Free Cloud Alliance : initiative intéressante mais trop embryonnaire

annonce officiel :
IELO, Mandriva, Nexedi et TioLive fondent la Free Cloud Alliance (FCA). Composée de quatre éditeurs de logiciels libres, cette alliance vise le marché en pleine croissance du Cloud Computing privé pour les professionnels. La Free Cloud Alliance constitue à ce jour la première initiative de Cloud Computing libre qui propose une offre global réunissant l'IaaS (infrastructure en tant que service), le PaaS (plate-forme en tant que service) et le SaaS (logiciel en tant que service).

Les composants technologiques de la Free Cloud Alliance sont à ce jour: NiftyName Virtual Datacenter (NVD), Block Storage Server (BS2), Xtreem Storage Server (XS2), Neo Storage Server (NS2), SLAP Cloud Engine (SCE) et TioLive OEM Platform (TOP). De nouveaux composants devraient rejoindre la FCA prochaînement.

Julien Ducros, PDG de IELO, déclare : «NiftyName Virtual Datacenter (NVD) constitue une solution d'infrastructure à la demande (IaaS) conçue pour les hautes peformances, la haute disponibilité et la tolérance aux pannes. Des études montrent que NVD est de 2 à 400 fois plus rapide que les solutions propriétaires concurrentes. NVD repose soit sur une infrastructure éprouvée de SAN (Storage Area Network) soit sur notre serveur BS2 ( Block Storage Server) é quivalent libre à un SAN mais plus avantageux économiquement.»

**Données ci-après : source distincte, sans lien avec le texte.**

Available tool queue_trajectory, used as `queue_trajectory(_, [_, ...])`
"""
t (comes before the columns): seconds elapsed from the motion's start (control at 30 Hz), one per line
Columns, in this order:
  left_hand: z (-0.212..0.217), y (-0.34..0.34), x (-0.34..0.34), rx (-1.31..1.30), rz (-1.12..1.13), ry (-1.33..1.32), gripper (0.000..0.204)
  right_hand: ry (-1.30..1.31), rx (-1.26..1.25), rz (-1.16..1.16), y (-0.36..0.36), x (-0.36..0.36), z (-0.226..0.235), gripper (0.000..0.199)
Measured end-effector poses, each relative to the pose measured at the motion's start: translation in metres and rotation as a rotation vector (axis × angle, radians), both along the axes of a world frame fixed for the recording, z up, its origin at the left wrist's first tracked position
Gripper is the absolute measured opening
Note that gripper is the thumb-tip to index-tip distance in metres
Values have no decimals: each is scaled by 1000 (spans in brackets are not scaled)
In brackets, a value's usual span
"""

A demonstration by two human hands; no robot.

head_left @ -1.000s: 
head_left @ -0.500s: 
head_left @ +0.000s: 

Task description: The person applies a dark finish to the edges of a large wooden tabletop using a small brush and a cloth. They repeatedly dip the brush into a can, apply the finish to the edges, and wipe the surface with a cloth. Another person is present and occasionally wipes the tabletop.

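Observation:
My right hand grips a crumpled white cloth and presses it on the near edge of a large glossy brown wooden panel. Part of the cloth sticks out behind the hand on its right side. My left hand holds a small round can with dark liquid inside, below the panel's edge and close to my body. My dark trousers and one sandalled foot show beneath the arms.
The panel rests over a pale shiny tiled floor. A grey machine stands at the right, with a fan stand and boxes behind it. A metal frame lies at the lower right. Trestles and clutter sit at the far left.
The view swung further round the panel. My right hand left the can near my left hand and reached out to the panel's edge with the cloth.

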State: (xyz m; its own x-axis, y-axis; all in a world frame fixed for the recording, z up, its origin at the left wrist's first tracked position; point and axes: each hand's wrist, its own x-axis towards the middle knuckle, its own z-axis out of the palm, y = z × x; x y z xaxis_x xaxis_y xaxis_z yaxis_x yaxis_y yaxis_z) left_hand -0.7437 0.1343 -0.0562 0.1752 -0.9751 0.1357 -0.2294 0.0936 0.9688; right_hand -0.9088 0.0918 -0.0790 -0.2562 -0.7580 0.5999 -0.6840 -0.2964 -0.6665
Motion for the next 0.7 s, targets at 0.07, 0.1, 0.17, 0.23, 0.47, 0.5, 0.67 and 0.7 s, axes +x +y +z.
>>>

Arnaud Laprévote, PDG de Mandriva, indique : «XS2 (Xtreem Storage Server) est un système de fichiers qui vient compléter BS2. Ce système permet d'effectuer un stockage réparti des fichiers sur différents serveurs aux quatre coins de la planète au lieu d'un stockage sur un seul serveur et sur un même réseau local. Par ailleurs, la redondance des données sur plusieurs serveurs supprime tout risque de perte de données. XS2 est compatible avec les réseaux professionnels Windows.»

Jean-Paul Smets, PDG de Nexedi, explique : «NS2 (NEO Storage Server) est complémentaire à BS2 et XS2. NS2 permet de stocker des données non pas sous forme de fichiers ou de blocs, mais sous forme d'objet et ce, en répliquant les données. Ces dernières sont ainsi conservées de manière structurée et sécurisée. Cette forme de stockage est en fait particulièrement adaptée à l'archivage de grandes bases de données du données gouvernementales ou pour l'enregistrement de transactions bancaires.»

Jean-Paul Smets, PDG de Nexedi, ajoute : «SLAP Cloud Engine (SCE) permet la coordination et l'optimisation des ressources sur le Cloud. Ce système permet de détecter automatiquement les machines inactives pour fournir plus de puissance à celles effectivement qui expriment un sucroît de besoin à un moment donné. Il repose sur le progiciel open source ERP5 pour la partie comptabilisation et facturation du Cloud.»

Jacques Honoré, Community Manager de TioLive, conclut : «La plate-forme TioLive OEM (TOP) utilise pleinement chaque composant technologique de la Free Alliance pour fournir une solution de PaaS open source. Entièrement libre, TOP fournit des outils tels que l'ERP, le CRM, le KM, l'e-business et le Web en mode PaaS. Ces derniers peuvent être rapidement adaptés à tout type de métier grâce à l'ajout de catégories spécifiques ou à la modfication des nomenclatures existantes. La solution verticale ainsi obtenue peut alors être redistribuée sous forme de SaaS en marque blanche.»

Analyse : l'ambition est de positionner une offre open source Saas, Iaas et PaaS. Une grande ambition de la part de Free Cloud Alliance. La partie entreprise reste payante et la facture peut dépasser assez largement les 15 000 euros. L'objectif concerne ici le cloud privé même si avoir du Saas, du Paas et du Iaas dépassent l'approche cloud privé mais soit. Après se pose la question de l'intégration des différentes briques et surtout de l'interoperabilité avec les applications, les données car rien n'est réellement annoncé sur ce sujet. L'initiative va plus loin que celle d'Ubuntu qui est cher et pour le moment peu intéressante mais il est dommage que rien ne soit proposer par les utilisateurs actuels de Amazon ou de Google. la partie applicative est bien trop limitée, idem pour la sécurité et surtout l'administration qui est pour nous trop faible. Dans l'état actuel des choses, il serait plus sage d'attendre que de passer à l'acte. Et de voir comment évoluera cette offre, les garanties légales que l'on pourra avoir.